Der Mann erhob sich. Er schien verärgert, aber das konnte Désirée an seinem Gesicht nicht erkennen. Nur seine Augen funkelten zornig.
»Ich achte eine Frau, auch wenn das Fieber ihren Geist verwirrt hat und ihre Zunge bittere Worte spuckt. Du befindest dich im Zelt meiner Mutter, und du bist ihr Gast.«
Sie verspürte einen Stich in der Herzgegend, eine Art schlechtes Gewissen. Doch sie bemühte sich, es sich nicht anmerken zu lassen. Dieser Krieger hätte es ihr sicher als Schwäche ausgelegt.
Doch als er gegangen war, erfasste sie eine Schwäche, die ihren Körper und ihren Geist lähmte. Sie lag umhüllt von einem gnädigen Nebel, der ihr den Schmerz nahm. Manchmal drangen leise Stimmen an ihr Ohr, doch so fern und unbestimmt wie von irgendwelchen unwirklichen Wesen. Manchmal schlief sie ganz fest, dann wieder trieb sie an die Oberfläche des Bewusstseins, sie freute sich, als sie etwas trank, und erbrach sich, als sie etwas zu essen bekam. Sie schämte sich dafür, aber zum Glück umhüllte sie wieder dieser seltsame Nebel, der sie vor allem Äußeren schützte. Und dann erwachte sie endgültig und blickte sich verwundert um. Ihr Körper war schwach und gehorchte ihr nicht richtig, aber sie fühlte, dass ganz in ihrem Inneren eine Kraft keimte, die nur Zeit brauchte zum Gedeihen.

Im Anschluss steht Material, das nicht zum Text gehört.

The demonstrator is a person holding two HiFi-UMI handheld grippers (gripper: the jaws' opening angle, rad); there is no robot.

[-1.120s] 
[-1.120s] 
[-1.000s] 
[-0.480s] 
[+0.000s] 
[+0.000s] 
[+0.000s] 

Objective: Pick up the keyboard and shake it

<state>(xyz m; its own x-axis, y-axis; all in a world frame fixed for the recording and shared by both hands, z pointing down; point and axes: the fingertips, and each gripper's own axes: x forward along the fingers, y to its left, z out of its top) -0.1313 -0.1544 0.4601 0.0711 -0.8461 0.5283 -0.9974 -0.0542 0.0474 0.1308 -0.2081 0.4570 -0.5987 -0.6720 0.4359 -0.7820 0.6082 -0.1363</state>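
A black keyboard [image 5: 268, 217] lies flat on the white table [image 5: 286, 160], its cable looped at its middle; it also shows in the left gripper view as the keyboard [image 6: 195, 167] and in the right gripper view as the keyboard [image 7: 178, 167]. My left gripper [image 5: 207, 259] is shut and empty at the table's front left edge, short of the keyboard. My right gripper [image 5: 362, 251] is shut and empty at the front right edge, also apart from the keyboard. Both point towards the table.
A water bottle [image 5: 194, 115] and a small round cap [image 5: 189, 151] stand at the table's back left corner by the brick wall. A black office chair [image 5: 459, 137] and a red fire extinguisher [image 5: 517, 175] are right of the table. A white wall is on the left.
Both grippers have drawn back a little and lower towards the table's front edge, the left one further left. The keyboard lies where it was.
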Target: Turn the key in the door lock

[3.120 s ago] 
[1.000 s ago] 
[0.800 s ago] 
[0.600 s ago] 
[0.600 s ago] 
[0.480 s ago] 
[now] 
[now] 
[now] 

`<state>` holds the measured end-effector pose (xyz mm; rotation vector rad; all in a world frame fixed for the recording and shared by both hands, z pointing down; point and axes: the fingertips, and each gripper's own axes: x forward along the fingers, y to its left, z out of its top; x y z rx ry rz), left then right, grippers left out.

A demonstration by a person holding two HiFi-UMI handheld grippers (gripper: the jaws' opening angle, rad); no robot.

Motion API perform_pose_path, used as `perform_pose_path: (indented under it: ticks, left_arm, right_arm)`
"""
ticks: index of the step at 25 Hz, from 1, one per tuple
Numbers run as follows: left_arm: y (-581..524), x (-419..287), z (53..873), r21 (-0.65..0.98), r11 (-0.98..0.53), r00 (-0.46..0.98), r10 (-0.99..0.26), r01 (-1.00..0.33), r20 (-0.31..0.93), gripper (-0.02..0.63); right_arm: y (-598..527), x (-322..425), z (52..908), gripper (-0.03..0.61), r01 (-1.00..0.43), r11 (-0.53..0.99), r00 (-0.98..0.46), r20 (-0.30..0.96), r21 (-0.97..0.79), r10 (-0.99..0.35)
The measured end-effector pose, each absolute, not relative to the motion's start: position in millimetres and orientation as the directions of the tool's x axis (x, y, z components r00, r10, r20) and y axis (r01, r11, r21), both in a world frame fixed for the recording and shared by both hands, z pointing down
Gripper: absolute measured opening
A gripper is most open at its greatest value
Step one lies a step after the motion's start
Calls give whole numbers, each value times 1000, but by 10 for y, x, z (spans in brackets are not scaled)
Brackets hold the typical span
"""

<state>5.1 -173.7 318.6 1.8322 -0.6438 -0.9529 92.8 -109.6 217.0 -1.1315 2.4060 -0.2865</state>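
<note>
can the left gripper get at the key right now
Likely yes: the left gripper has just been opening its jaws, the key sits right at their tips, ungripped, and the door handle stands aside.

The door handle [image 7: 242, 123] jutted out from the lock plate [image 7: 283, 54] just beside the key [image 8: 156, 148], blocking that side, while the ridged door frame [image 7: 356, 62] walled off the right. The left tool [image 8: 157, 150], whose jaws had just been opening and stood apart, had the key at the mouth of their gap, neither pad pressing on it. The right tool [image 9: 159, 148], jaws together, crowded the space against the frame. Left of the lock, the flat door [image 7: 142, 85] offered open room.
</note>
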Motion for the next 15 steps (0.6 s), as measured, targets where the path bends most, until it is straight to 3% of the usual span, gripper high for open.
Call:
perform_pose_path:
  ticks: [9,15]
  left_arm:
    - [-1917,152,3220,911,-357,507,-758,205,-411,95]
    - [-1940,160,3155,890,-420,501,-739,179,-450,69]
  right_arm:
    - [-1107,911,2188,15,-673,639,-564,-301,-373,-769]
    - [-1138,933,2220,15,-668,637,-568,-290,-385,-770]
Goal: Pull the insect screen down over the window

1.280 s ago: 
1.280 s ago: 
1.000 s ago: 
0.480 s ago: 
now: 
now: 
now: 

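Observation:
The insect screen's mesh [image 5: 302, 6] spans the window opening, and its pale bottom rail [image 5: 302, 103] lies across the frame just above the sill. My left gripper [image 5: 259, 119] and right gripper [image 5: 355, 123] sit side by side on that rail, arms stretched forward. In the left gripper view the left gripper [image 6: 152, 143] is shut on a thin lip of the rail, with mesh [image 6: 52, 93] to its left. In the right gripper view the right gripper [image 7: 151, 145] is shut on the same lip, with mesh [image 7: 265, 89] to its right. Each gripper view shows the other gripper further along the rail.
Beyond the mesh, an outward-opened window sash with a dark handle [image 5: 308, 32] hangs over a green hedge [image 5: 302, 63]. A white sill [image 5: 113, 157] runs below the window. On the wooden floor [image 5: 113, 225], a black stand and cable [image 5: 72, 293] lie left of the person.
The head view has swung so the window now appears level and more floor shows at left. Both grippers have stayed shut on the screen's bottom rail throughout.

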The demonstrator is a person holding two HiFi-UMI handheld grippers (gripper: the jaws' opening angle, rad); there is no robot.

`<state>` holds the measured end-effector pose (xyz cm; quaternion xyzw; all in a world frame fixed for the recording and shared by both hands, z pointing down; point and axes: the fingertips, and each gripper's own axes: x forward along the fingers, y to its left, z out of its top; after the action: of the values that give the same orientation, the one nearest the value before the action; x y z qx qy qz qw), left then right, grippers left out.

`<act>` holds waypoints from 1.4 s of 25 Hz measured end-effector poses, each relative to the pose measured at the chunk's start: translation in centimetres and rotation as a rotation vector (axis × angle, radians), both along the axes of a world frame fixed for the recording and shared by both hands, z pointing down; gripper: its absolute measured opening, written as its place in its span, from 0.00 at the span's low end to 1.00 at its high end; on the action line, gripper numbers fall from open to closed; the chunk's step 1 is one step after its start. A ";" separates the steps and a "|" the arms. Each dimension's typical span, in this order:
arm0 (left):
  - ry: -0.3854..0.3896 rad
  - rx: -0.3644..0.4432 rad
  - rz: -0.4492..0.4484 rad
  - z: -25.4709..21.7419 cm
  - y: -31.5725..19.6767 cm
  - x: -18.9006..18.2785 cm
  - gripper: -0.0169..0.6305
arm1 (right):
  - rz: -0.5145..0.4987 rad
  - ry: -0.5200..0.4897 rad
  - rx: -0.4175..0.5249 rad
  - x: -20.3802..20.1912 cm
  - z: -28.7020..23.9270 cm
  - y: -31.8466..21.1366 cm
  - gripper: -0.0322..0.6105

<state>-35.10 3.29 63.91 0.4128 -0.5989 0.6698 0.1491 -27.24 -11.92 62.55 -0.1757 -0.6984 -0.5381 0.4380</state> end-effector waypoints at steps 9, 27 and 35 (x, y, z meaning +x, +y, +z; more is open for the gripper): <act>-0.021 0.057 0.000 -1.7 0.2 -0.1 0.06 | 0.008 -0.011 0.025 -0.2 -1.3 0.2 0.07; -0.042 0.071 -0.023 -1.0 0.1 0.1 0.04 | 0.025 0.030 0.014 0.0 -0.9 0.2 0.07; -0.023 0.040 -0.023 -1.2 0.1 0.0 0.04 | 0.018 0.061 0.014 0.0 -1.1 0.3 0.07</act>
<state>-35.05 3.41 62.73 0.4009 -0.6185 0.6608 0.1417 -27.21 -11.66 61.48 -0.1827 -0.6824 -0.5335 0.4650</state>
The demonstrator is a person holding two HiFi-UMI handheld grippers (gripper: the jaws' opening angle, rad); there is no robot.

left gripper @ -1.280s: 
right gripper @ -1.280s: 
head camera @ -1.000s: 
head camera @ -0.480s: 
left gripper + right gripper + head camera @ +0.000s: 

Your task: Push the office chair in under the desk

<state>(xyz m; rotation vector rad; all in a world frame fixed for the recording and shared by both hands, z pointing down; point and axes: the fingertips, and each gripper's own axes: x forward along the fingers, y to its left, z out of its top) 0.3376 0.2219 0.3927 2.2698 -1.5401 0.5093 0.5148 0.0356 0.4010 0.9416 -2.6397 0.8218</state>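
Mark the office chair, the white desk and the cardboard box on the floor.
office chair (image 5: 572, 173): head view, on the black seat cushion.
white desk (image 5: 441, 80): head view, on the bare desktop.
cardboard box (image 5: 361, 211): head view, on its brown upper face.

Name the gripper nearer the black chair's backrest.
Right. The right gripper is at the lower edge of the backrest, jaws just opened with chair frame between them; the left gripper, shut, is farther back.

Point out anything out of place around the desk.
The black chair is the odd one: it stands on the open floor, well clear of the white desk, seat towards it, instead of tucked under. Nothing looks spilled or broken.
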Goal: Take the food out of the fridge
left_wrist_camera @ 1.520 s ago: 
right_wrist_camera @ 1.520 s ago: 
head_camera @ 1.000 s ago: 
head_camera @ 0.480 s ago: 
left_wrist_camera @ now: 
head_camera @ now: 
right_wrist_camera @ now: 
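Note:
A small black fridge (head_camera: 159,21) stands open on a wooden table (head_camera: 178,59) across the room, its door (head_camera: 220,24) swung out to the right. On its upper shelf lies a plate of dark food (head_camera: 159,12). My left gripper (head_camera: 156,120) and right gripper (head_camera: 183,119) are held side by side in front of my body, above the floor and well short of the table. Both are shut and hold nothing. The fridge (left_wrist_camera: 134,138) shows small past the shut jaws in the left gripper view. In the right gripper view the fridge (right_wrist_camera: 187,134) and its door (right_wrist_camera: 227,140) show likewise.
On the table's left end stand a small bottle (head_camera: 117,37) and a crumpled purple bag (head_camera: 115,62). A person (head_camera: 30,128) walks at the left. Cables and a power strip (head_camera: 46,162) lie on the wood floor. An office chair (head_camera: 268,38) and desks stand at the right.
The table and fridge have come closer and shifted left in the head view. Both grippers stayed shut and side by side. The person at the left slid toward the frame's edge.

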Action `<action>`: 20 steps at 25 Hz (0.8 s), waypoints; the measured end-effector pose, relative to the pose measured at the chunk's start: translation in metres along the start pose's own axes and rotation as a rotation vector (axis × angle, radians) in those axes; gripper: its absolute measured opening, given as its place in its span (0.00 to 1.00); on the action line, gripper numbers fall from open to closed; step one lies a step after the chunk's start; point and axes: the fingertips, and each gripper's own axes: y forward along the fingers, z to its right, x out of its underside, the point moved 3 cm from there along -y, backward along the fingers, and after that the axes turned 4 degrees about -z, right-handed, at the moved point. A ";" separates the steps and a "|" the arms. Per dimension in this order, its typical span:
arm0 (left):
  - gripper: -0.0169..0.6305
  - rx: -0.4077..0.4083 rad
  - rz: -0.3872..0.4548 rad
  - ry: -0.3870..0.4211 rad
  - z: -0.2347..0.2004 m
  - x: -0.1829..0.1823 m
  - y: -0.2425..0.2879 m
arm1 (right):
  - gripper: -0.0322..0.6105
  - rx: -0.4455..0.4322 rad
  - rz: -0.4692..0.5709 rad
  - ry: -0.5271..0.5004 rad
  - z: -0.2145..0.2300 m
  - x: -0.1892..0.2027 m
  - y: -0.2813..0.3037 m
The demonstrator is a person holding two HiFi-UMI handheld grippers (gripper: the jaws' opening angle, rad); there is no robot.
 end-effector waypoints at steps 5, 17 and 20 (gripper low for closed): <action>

Eine Frau kniete sich neben ihr Lager und reichte ihr eine Schale zu trinken. Mühsam versuchte Désirée sich aufzurichten. Jemand schob ihr ein Polster unter den Rücken. Gierig trank sie den mit Honig gesüßten Tee, und die junge Frau zog ihr mehrmals die Schale von den Lippen. Dabei sprach sie auf Désirée ein, in beruhigendem Ton, aber in einer Sprache, die Désirée nicht verstand. Dieses bemalte Gesicht kam ihr bekannt vor, und Désirée überlegte krampfhaft, woher sie die Frau kannte. Und dann fiel es ihr plötzlich wieder ein. Der blaue Krieger, böse Worte, das Zelt seiner Mutter. Seine Mutter?
Die Frau war jung und sehr schön, anmutig und sanft. Und wenn sie lächelte, zeigte sie zwei Reihen ebenmäßiger Zähne, die wie Perlen schimmerten. Sie lächelte viel, wenn sie Désirée umsorgte. Manchmal sagte sie etwas zu ihr. Désirée gab das Lächeln zurück. Ihre Hände lagen auf einer dicken Wolldecke, mit der sie zugedeckt war. Die Decke schützte sie vor der Kälte der Nacht. Im Zelt gab es kein wärmendes Feuer. Nur draußen, einige Schritte vor dem Zelt, glomm tags ein kleines Feuer, das abends richtig entfacht wurde. Dann bereiteten die Frauen das Essen zu.